_ASSIGNMENT_
The line with "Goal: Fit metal" marks the first line to copy, and the line with "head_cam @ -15" marks the last. Transcribe that stretch of the data below exactly, without pictures.

_INFORMATION PROVIDED_
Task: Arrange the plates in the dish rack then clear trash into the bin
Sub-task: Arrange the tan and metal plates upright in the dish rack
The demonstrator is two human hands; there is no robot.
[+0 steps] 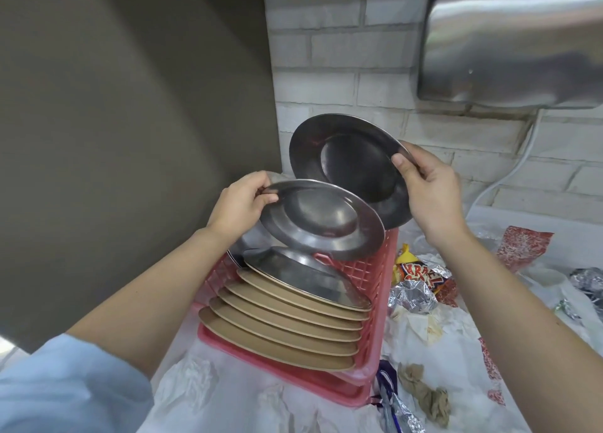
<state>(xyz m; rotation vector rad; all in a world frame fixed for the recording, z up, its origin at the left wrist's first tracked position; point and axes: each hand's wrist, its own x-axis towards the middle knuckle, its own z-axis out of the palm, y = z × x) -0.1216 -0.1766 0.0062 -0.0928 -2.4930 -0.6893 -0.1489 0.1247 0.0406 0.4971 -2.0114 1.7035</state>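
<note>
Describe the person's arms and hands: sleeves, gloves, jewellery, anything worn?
Both hands are bare: left hand, right hand, no gloves, and no rings show on the fingers. No watch or bracelet at either wrist. Forearms are uncovered. A light blue sleeve covers the left upper arm; no right sleeve is in view.

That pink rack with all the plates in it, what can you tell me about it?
The pink dish rack looks like moulded plastic, with lattice walls and a solid tray-like base. It sits on a white-covered counter beside a grey panel, with wrappers and crumpled tissue to its right. A row of tan plates stands tilted on edge in its near part, with steel plates leaning behind them. A steel plate held by the left hand hovers over its far end; whether that plate touches the rack is unclear.
</note>
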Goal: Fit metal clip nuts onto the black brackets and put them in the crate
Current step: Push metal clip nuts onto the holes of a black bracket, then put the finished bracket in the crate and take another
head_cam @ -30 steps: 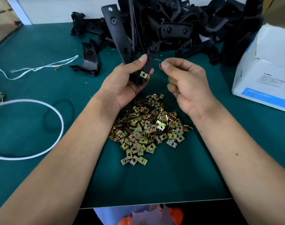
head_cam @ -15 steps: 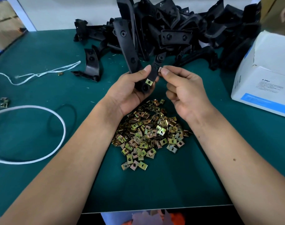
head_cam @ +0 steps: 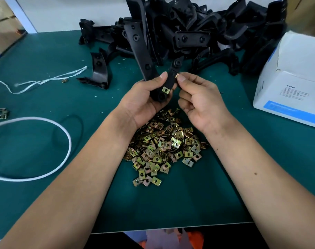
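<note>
My left hand (head_cam: 144, 103) grips a black bracket (head_cam: 140, 53) above the nut pile (head_cam: 164, 148), fingers curled round its lower end, thumb pressed on the front. One fitted nut (head_cam: 165, 90) sits on the bracket's near tab, just beyond the pile's far edge. My right hand (head_cam: 201, 103) pinches a loose nut (head_cam: 177, 75) between thumb and forefinger, its other fingers curled in; the nut touches the right edge of the bracket's narrow arm, above the fitted one.

The pile lies on the green table (head_cam: 45, 97), spread between my two forearms, and both wrists hang over its far half. Nearer than the pile the mat runs bare to the table's front edge (head_cam: 171, 228). Beyond the pile, a heap of brackets (head_cam: 198, 33) stretches along the back of the table and leaves only a narrow strip of mat behind my hands. A single bracket (head_cam: 99, 71) stands apart, beyond and left of the pile.

Right of the pile, a white box (head_cam: 293, 83) stands well apart, its near corner turned toward my right forearm, with a band of open mat between. Left of the pile lie a white hoop (head_cam: 67, 139) and a thin black ring (head_cam: 68, 130) partly inside it, with a clear lane between them and my left forearm. Beyond those runs a white string (head_cam: 45, 80) with a small stray nut (head_cam: 64, 80) beside it. I can see no crate.
</note>
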A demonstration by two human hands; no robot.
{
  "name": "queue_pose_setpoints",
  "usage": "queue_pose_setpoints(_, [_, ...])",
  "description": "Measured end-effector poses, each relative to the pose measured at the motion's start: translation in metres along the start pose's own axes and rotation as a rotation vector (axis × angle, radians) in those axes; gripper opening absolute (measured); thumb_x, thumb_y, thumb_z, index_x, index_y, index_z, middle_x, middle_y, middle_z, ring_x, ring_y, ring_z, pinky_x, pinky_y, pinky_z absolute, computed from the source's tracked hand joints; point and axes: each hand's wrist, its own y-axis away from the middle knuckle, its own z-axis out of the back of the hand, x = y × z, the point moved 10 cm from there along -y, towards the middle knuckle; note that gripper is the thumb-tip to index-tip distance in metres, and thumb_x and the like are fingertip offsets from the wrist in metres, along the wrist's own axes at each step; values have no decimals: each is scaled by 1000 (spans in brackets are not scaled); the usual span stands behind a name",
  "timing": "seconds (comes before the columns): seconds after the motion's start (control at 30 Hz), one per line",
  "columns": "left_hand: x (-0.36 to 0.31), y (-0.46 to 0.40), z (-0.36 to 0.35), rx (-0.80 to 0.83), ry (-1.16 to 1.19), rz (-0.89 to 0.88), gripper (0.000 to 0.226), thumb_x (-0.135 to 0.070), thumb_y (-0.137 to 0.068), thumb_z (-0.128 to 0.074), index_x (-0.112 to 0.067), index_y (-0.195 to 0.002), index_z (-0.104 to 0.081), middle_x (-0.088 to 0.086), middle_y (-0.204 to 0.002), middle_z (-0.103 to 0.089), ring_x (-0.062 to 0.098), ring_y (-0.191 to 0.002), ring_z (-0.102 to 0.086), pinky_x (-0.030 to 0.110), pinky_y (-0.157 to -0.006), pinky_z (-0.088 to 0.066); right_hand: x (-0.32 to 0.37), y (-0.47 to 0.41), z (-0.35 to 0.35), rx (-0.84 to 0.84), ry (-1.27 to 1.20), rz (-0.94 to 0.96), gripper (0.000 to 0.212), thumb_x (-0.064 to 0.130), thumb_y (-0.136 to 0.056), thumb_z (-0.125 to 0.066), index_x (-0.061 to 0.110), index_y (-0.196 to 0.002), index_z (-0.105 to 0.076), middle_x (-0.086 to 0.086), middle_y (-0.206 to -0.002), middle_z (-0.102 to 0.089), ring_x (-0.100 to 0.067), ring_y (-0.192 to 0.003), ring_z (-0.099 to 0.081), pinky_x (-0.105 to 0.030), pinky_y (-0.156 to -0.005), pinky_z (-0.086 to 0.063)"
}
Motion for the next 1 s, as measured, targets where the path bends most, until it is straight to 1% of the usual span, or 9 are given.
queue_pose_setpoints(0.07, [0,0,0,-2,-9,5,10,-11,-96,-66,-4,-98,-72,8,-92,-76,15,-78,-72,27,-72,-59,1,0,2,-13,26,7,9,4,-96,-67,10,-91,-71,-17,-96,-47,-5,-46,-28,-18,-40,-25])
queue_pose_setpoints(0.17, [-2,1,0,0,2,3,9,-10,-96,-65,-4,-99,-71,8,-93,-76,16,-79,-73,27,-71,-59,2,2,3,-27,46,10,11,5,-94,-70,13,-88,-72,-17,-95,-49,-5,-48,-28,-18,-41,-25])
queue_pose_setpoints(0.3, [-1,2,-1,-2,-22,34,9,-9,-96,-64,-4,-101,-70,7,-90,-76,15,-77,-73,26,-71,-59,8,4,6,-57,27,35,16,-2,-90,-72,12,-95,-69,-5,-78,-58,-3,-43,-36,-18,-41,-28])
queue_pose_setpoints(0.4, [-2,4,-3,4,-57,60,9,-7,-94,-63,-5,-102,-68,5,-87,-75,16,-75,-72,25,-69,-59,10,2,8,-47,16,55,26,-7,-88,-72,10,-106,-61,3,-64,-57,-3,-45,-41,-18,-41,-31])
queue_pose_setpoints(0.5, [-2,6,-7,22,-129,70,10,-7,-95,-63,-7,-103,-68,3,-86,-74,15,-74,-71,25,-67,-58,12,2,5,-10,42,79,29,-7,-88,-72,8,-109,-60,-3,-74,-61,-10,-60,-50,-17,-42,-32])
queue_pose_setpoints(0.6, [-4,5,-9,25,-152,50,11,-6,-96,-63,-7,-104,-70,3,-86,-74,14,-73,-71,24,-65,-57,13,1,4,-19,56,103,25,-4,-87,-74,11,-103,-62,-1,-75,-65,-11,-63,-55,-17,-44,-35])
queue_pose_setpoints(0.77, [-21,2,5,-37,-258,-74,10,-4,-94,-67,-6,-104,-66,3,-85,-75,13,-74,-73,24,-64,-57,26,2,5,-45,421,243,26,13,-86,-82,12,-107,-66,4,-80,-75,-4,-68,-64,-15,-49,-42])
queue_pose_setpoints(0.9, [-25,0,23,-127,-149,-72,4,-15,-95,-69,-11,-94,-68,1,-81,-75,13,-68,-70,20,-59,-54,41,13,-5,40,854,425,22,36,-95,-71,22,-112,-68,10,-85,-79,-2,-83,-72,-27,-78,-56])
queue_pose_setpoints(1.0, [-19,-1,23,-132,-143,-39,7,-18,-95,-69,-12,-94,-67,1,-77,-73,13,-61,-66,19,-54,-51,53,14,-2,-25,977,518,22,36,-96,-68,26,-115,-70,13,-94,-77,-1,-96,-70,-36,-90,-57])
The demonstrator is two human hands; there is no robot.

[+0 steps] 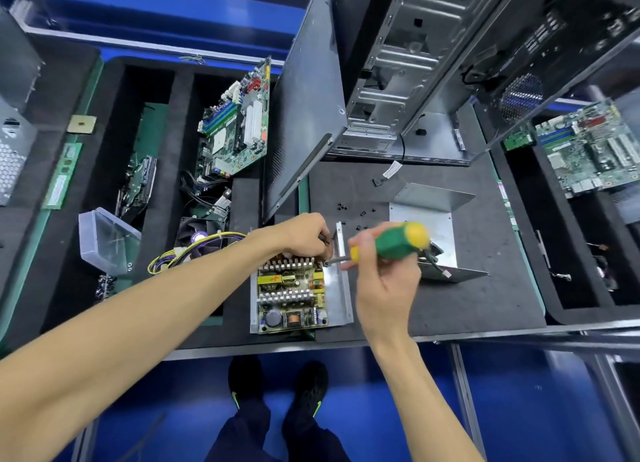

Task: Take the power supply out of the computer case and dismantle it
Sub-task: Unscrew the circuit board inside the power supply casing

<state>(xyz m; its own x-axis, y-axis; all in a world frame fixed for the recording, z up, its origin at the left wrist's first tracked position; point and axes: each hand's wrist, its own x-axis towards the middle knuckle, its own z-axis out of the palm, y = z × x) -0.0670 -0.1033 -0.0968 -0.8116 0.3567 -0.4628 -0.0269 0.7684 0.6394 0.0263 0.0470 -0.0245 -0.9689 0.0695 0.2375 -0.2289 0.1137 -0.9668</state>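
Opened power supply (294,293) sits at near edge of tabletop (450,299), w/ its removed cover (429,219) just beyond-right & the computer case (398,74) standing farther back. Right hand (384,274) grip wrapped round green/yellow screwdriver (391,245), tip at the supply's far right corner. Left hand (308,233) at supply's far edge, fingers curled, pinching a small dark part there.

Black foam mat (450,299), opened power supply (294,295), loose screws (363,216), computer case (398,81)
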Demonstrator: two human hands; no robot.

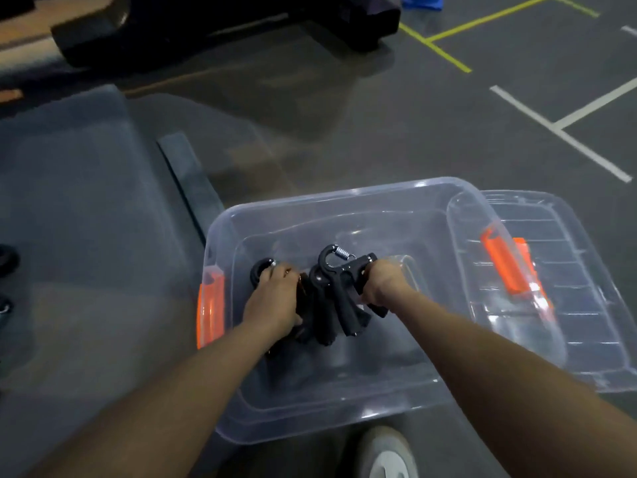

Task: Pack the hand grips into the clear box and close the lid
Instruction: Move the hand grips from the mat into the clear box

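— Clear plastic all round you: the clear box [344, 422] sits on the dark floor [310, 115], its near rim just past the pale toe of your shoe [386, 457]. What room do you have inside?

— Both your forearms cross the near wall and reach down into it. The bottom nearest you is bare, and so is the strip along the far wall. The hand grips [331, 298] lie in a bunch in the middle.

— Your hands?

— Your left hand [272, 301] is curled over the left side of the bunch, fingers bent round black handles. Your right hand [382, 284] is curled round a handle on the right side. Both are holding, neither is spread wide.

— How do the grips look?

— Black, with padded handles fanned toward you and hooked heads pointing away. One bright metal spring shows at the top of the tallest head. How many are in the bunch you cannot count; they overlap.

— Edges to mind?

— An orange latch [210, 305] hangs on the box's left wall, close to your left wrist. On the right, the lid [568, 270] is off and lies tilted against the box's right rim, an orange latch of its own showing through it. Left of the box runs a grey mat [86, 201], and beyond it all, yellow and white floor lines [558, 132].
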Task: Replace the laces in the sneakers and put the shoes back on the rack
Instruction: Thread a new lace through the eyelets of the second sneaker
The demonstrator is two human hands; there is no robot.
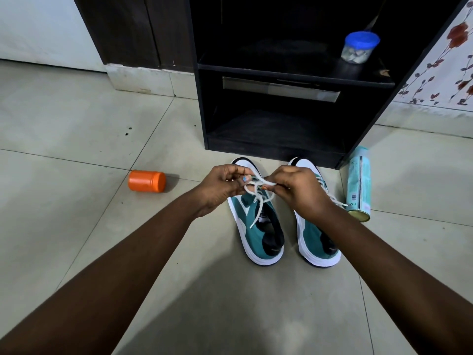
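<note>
A white lace is pinched in the curled fingers of both hands: one strand is held by the left hand, another by the right hand, and the strands are crossed in the gap between them. Both hands are held just above the left sneaker, whose toe is partly hidden behind the left hand; a loose end of the lace is seen hanging down over its tongue. Just beside it, under the right hand and wrist, the right sneaker is set on the tiled floor, with its own white lace trailing off to the right. Both shoes are teal with white soles, toes pointed away from the person.

Right of the right hand, a pale spray can is laid on its side. Left of the left hand, an orange jar is also lying on its side. Beyond both hands a black rack is standing, and a blue-lidded container is placed on its upper shelf.
</note>
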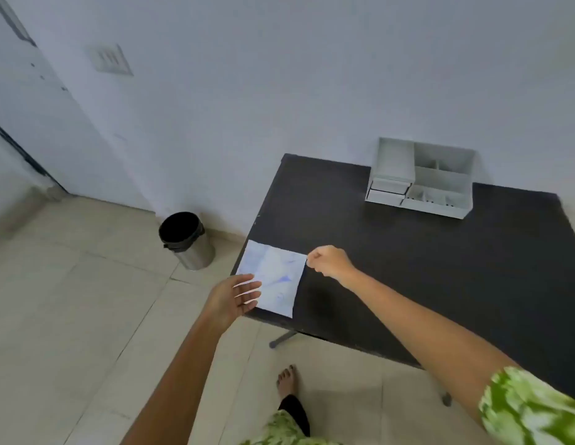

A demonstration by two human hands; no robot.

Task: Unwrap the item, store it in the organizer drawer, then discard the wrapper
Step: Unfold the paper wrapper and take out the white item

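Observation:
A pale, blue-marked wrapper sheet (273,277) lies flat on the near left corner of the black table (408,268). My right hand (327,261) is closed, pinching the sheet's far right corner. My left hand (234,297) is open with fingers spread, its fingertips over the sheet's left edge. The white desk organizer (421,178) stands at the back of the table against the wall, its two small drawers at the left front looking closed. No unwrapped item is visible.
A steel bin (186,239) with a black liner stands open on the tiled floor, left of the table. My bare foot (287,380) is on the floor by the table's near edge. A door is at far left.

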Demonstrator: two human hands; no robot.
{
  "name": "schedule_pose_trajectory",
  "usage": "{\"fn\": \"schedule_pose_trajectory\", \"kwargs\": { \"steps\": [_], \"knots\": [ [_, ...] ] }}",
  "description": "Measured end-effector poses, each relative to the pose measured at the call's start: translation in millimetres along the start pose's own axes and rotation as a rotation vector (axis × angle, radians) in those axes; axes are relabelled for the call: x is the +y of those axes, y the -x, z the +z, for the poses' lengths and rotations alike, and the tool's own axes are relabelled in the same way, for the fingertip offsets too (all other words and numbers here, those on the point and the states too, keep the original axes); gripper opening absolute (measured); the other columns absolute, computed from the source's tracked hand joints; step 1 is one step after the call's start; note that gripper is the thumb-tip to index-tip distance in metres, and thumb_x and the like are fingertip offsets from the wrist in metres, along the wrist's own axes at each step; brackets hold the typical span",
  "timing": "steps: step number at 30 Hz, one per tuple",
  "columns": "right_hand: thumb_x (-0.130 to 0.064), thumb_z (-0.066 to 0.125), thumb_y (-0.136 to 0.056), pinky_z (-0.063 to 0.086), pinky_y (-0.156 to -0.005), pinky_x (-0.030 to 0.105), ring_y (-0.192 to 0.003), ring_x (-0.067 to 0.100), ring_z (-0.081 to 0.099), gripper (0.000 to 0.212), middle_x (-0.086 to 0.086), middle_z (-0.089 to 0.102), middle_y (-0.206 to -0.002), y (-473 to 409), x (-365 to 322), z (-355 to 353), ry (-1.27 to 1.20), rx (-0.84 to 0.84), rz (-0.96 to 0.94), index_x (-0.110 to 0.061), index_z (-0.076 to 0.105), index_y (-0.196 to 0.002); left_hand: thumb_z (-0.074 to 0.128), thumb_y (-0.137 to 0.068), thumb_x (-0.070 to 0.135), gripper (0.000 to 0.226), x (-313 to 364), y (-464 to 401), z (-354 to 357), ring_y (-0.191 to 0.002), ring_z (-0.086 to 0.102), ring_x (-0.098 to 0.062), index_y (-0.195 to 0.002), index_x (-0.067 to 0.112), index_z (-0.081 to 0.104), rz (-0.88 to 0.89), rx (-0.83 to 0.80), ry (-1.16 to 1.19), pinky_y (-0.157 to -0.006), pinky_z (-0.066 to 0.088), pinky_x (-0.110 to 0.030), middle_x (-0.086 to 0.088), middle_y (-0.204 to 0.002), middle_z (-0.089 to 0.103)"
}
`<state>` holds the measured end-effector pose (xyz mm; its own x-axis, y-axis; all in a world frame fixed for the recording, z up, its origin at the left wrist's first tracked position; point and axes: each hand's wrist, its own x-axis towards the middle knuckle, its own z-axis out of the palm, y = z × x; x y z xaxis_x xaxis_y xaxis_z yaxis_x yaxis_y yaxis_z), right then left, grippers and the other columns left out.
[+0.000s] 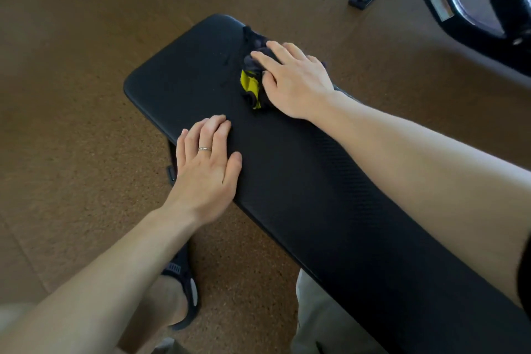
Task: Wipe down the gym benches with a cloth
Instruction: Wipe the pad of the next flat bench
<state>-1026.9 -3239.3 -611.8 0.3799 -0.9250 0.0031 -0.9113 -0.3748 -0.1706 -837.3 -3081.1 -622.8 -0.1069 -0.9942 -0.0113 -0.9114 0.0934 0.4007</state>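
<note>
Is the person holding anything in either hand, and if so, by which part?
The right hand presses a bunched dark-and-yellow cloth onto the bench, fingers over its top. The left hand rests flat, holding nothing.

- Both forearms are bare to the bottom edge of the view, with no watch or band on either wrist.
- The left hand (205, 165) wears a thin, plain silver metal ring (205, 148) on its ring finger.
- The right hand (296, 79) wears no rings on the fingers that show.
- A dark sleeve edge (524, 276) shows at the right upper arm.
- Light beige trousers (319, 322) cover the legs.
- A black open sandal with pale grey side patches (188, 293) is on one foot; the markings on its strap are too blurred to read.
</note>
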Motion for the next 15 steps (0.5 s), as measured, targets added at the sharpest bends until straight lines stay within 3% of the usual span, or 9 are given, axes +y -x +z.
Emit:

_WRITTEN RESPONSE_
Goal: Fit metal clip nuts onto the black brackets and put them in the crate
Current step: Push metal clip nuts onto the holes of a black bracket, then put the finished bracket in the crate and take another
head_cam @ -30 steps: 
head_cam @ -15 steps: 

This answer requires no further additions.